Work request:
In the data below, how many lines contain the string "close"? Reply with the number only.

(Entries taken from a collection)
========================================
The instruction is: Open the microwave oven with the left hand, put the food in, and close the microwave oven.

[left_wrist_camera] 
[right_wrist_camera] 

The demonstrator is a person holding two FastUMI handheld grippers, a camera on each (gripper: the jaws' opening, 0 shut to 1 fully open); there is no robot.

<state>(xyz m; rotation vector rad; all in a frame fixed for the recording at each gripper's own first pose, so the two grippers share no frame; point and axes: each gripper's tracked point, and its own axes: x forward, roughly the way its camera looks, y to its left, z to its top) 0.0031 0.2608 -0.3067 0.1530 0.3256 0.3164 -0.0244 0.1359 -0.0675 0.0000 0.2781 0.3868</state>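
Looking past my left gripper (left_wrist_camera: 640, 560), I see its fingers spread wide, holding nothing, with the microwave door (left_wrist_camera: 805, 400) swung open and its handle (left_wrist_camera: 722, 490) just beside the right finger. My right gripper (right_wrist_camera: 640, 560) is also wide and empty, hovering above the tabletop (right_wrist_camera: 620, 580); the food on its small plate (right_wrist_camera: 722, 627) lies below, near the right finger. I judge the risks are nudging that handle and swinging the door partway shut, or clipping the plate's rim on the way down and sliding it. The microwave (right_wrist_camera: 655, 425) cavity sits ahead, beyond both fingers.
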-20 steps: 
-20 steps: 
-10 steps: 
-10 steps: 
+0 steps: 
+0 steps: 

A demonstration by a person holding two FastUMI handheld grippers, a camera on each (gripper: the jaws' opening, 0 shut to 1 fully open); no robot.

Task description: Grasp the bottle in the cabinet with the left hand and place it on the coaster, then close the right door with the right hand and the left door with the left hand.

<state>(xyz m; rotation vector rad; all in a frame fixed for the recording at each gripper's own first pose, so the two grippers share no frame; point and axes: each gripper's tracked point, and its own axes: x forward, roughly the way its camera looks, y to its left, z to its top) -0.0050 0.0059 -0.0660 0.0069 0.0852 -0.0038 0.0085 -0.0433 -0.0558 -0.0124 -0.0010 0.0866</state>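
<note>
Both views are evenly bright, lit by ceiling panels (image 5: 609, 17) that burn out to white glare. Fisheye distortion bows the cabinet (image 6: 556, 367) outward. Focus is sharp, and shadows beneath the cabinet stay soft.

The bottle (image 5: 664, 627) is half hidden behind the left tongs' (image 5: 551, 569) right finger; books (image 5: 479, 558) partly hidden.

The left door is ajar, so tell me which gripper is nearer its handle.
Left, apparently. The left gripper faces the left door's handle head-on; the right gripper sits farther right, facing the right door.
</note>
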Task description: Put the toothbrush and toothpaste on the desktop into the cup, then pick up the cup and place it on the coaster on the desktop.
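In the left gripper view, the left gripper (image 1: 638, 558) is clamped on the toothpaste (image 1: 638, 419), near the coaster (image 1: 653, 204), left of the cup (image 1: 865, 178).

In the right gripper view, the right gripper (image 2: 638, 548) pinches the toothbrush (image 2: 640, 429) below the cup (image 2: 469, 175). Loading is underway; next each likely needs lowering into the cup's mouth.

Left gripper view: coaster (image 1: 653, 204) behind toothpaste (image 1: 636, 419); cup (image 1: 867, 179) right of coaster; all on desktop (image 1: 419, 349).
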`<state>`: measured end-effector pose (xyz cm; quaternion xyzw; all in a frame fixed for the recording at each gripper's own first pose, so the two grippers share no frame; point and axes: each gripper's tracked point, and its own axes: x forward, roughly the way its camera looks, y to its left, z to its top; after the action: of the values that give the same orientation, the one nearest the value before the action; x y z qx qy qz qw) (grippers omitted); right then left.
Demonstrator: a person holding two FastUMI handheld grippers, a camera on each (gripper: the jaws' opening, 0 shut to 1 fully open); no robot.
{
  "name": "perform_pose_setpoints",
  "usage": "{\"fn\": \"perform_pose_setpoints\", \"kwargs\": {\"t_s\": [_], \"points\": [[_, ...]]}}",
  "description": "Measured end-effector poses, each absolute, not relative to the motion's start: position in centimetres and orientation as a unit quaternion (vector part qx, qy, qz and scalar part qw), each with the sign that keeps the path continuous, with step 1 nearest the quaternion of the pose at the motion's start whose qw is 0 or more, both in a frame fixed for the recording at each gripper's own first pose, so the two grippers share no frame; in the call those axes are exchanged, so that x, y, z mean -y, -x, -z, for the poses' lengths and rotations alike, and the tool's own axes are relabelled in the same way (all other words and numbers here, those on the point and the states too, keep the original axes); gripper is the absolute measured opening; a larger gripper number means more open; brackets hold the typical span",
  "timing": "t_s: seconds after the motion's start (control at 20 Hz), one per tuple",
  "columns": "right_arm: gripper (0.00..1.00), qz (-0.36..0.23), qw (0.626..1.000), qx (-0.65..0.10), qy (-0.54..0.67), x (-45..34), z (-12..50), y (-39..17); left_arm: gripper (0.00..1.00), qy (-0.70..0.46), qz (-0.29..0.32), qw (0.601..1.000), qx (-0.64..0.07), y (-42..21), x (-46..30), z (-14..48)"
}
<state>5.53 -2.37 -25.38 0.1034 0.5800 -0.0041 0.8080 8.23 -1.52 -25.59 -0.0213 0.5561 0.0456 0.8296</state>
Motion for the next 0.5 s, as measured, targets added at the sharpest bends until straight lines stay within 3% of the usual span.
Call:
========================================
Your response:
2